Given an undirected weighted connected graph $G = (V,E)$ Spanning tree of G is a connected acyclic sub graph that covers all nodes and some edges. In a disconnected graph -where there is more than one connected component- the spanning tree of that graph is defined as the forest of the spanning trees of each connected component of the graph.

Minimum spanning tree (MST) is a spanning tree in which the sum of edge weights is minimum. The MST of a graph is not unique in general, there might be more than one spanning tree with the same minimum cost. For example, take a graph where all edges have the same weight, then any spanning tree would be a minimum spanning tree. In problems involving minimum spanning trees where you have to output the tree itself (and not just the minimum cost), it either puts more constraint so the answer is unique, or simply asks for any minimum spanning tree.

To find the minimum spanning tree of a graph, we will introduce two algorithms. The first one called Prim's algorithm, which is similar to Dijkstra's algorithm. Another algorithm is Kruskal agorithm, which makes use of the disjoint set data structure. Let's discover each one of them in detail!

Prim algorithm is very similar to Dijkstra's shortest path algorithm. In this algorithm we have a set $S$ which represents the explored nodes and again we can maintain a priority queue data structure the closest node in $V-S$. It is a greedy algorithm just like Dijkstra's shortest path algorithm.

There is a problem with this implementation, it assumes that the graph is connected. If the graph is not connected this algorithm will be stuck on loop. There is a good visualization for Prim algorithm at [10]. If we use priority queue complexity would be $O(ElogV)$.

In Prim algorithm we started with a specific node and then proceeded with choosing the closest neighbor node to our current graph. In Kruskal algorithm, we follow a different strategy; we start building our MST by choosing one edge at a time, and link our (intially separated) nodes together until we connect all of the graph.

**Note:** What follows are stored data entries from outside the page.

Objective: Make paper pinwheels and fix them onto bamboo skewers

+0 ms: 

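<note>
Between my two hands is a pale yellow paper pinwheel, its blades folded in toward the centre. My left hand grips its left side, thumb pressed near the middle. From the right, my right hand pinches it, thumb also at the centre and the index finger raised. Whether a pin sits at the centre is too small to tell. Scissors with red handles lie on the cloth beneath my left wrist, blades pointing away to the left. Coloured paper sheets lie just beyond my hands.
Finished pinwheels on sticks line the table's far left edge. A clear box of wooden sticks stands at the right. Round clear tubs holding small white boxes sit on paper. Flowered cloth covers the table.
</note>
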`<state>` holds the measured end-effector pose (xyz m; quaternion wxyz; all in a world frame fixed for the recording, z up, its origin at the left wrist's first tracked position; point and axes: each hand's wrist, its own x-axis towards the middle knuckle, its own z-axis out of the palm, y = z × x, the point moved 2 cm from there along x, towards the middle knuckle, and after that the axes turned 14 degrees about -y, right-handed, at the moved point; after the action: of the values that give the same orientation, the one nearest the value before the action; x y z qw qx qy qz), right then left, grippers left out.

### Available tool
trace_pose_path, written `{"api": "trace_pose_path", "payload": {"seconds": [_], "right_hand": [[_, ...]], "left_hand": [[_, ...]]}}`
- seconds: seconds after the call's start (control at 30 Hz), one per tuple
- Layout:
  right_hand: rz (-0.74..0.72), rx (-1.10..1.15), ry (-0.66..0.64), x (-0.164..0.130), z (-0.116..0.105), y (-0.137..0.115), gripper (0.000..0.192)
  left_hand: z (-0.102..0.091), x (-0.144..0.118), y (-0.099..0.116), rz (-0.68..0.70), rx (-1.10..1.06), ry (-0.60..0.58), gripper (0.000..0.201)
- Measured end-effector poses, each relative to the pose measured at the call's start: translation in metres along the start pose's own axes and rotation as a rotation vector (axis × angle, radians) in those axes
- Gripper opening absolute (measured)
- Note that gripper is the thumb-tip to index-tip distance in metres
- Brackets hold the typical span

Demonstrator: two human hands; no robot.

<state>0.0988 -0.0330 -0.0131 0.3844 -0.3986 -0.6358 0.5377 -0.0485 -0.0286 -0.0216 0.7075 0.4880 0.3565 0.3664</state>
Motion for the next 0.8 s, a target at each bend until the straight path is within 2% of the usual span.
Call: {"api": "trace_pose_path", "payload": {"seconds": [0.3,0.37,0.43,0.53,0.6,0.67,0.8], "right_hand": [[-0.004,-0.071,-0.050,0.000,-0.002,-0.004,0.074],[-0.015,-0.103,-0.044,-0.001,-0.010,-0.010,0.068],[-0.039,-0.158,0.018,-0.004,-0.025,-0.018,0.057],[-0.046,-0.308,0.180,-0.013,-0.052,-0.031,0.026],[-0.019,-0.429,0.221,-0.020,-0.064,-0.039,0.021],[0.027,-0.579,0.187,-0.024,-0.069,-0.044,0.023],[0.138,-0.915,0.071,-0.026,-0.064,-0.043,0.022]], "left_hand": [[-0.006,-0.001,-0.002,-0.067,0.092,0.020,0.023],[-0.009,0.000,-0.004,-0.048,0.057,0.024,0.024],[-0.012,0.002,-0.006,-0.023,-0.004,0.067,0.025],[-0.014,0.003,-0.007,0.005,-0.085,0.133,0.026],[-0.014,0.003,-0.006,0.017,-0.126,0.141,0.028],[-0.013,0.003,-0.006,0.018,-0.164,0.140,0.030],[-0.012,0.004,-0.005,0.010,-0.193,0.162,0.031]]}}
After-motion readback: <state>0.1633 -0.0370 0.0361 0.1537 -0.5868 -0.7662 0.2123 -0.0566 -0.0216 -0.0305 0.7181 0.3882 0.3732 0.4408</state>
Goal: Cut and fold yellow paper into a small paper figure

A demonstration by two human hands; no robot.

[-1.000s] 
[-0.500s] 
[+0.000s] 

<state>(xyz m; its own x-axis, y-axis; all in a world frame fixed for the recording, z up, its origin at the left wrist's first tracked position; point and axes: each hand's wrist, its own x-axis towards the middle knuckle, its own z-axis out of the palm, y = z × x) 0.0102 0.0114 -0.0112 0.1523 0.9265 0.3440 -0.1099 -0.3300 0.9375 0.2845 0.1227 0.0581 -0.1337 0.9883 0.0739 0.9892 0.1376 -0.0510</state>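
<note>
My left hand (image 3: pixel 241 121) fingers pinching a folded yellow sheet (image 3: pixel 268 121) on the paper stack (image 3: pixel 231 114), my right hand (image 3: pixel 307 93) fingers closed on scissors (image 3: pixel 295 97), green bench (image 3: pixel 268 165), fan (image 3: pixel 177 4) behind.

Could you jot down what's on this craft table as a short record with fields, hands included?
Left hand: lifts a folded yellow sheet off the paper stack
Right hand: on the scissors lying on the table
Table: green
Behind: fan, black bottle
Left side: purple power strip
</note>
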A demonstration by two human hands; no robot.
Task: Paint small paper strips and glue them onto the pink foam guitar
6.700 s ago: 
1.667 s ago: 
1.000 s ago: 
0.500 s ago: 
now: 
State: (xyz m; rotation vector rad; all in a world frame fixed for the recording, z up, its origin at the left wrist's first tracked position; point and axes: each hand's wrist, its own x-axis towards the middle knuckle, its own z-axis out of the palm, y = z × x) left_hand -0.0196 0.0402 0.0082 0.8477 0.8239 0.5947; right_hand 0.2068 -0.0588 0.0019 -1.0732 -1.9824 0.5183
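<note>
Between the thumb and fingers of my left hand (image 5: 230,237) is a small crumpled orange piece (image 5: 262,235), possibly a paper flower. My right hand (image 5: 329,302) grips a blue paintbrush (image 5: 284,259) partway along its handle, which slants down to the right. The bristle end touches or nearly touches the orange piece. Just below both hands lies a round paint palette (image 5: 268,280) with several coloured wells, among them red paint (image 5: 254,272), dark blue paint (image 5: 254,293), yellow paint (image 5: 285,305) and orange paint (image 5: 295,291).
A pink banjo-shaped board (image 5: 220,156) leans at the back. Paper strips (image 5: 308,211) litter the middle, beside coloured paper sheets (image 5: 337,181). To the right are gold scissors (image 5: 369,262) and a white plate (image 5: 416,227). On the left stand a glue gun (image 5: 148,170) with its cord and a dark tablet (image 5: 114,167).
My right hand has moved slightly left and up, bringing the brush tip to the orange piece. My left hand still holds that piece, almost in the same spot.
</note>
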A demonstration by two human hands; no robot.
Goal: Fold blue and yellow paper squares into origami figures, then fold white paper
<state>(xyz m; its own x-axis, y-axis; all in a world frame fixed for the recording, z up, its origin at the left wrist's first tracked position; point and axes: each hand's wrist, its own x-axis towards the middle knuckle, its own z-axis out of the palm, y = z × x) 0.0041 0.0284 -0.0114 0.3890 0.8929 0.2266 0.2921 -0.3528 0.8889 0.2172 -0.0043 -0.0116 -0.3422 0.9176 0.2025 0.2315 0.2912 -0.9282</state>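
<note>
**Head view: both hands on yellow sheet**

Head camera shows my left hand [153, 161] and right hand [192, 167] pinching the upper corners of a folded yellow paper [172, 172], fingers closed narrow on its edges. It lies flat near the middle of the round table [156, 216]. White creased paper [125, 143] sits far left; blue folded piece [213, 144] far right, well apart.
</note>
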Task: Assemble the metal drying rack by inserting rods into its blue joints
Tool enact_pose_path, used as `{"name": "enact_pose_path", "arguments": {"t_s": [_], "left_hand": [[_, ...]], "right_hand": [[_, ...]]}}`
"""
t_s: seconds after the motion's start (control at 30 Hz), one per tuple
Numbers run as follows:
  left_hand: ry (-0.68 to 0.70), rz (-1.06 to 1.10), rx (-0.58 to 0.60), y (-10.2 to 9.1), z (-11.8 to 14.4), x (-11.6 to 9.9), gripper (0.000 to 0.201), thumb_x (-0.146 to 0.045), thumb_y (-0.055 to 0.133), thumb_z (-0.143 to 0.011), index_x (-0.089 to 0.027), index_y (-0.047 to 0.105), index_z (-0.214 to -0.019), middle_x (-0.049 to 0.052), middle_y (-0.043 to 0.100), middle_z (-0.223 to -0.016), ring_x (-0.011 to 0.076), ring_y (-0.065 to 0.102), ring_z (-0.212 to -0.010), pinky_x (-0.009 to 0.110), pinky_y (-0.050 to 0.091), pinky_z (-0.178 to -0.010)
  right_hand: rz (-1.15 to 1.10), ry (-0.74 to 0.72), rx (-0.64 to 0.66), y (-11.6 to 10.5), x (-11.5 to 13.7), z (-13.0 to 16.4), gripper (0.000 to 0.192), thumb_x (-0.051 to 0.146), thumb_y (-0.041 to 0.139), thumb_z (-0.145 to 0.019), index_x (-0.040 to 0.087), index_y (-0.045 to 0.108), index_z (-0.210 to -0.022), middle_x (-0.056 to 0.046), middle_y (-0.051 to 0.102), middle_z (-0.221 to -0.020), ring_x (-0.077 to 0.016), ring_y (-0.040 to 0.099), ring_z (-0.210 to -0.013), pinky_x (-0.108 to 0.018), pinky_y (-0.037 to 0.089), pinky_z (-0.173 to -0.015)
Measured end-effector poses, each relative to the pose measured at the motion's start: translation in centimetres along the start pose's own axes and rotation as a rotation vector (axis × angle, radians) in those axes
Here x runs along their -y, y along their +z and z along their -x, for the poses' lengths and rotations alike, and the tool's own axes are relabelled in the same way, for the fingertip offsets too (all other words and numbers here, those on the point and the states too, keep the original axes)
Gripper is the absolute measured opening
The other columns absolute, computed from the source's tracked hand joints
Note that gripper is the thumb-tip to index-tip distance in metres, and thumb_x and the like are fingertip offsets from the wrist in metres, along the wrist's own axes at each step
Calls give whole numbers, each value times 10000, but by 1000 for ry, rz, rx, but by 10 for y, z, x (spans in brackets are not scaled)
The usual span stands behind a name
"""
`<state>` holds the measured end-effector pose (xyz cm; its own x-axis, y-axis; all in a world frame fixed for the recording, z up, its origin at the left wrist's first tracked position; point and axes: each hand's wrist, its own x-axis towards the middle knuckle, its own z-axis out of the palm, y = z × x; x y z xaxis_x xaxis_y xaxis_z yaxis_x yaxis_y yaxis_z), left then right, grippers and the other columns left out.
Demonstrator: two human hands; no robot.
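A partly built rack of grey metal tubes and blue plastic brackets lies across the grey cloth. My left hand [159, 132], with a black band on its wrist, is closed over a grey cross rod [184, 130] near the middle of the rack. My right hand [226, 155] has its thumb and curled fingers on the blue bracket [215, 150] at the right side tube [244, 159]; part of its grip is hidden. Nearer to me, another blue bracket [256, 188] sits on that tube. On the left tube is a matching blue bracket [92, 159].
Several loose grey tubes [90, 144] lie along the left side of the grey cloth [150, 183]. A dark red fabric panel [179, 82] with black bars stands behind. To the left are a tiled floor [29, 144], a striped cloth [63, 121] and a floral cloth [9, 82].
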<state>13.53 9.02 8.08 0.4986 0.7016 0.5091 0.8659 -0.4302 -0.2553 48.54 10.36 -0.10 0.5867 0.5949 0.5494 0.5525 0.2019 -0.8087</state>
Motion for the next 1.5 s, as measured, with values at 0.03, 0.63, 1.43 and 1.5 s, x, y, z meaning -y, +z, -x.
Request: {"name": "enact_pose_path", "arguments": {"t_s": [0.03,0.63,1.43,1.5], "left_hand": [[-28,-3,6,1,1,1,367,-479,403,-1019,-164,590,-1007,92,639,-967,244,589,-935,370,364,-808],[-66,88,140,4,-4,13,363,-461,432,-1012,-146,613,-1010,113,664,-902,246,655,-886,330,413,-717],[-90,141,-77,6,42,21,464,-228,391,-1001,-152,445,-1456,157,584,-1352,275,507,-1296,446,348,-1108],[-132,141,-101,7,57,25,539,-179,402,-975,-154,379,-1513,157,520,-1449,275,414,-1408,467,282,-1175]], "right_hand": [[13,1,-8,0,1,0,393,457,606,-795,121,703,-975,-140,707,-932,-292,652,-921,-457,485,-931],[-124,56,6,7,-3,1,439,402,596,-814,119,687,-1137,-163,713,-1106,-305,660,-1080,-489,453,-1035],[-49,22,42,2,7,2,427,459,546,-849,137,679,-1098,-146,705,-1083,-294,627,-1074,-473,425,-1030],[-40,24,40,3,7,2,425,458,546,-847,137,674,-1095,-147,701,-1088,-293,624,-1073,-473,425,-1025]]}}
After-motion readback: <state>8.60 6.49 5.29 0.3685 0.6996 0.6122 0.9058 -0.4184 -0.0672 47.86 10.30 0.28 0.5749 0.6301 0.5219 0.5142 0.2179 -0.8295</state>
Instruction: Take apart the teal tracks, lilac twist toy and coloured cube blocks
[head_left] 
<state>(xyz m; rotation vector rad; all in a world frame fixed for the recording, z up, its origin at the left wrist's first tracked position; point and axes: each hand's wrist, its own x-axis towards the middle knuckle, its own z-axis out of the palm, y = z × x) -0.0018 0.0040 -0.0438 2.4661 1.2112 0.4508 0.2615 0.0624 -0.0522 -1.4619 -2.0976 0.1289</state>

To achieve this task, we will start with having all the nodes separated each in a group. In addition, we will have the list of edges from the original graph sorted based on their cost. At each step, we will:

1. Pick the smallest available edge (that is not taken yet)
2. Link the nodes it connects together, by merging their group into one unified group
3. Add the cost of the edge to our answer

However, you may realize in some cases the link we add will connect two nodes from the same group (because they were grouped before by other taken edges), hence violating the spanning tree condition (Acyclic) and more importantly introducing unnecessary edges that adds more cost to the answer. So to solve this problem, we will only add the edges as long as they connect two currently (at the time of processing this edge) separated nodes that belong to different groups, hence completing the algorithm.

The optimality of Kruskal algorithm comes from the fact that we are taking from a sorted list of edges. For more rigorous proof please refer to [11].

So how can we effectively merge the group of nodes and check that which group each node belong? We can utilize disjoint set data structure which will help us to make union and find operations in an amortized constant $\mathcal{O}(1)$ time.

typedef pair<int,pair<int,int>> edge;
// represent edge as triplet (w,u,v)
// w is weigth, u and v verticies.
// edge.first is weigth edge.second.first -> u, edge.second.second -> v
typedef vector<edge> weigthed_graph;

/*union - find data structure utilities */
const int maxN = 3005;
int parent[maxN];
int ssize[maxN];
void make_set(int v);
int find_set(int v);
void union_sets(int a, int b);
void init_union_find();

/*Code that finds edges in MST */
void kruskal(vector<edge> &edgeList ){
    vector<edge> mst;
    init_union_find();
    sort(edgeList.begin(),edgeList.end(), \
        [](const auto &a, const auto  &b) { return a.first< b.first;}); 
    //well this weird syntax is lambda function 
    // for sorting pairs to respect their first element.
    for( auto e: edgeList){
        if( find_set(e.second.first )!= find_set(e.second.second)){
            mst.push_back(e);
            union_sets(e.second.first, e.second.second);
        }
    }
}

To calculate the time complexity, observe how we first sorted the edges, this takes $\mathcal{O}(E log E)$. In addition we pass through the edges one by one, and each time we check which group the two nodes of the edge belongs to, and in some cases merge the two groups. So in the worst case we will assume that both operations (finding and merging) happens, but since the disjoint data structure guarantee $\mathcal{O}(1)$ amortized time for both operations, we end up with $\mathcal{O}(E)$ amortized time of processing the nodes.

So in total we have $\mathcal{O}(E log E)$ from sorting edges and $\mathcal{O}(E)$ from processing them, those results in a total of $\mathcal{O}(E log E)$ (if you don't understand why please refer to the first bundle where we discuss time complexity).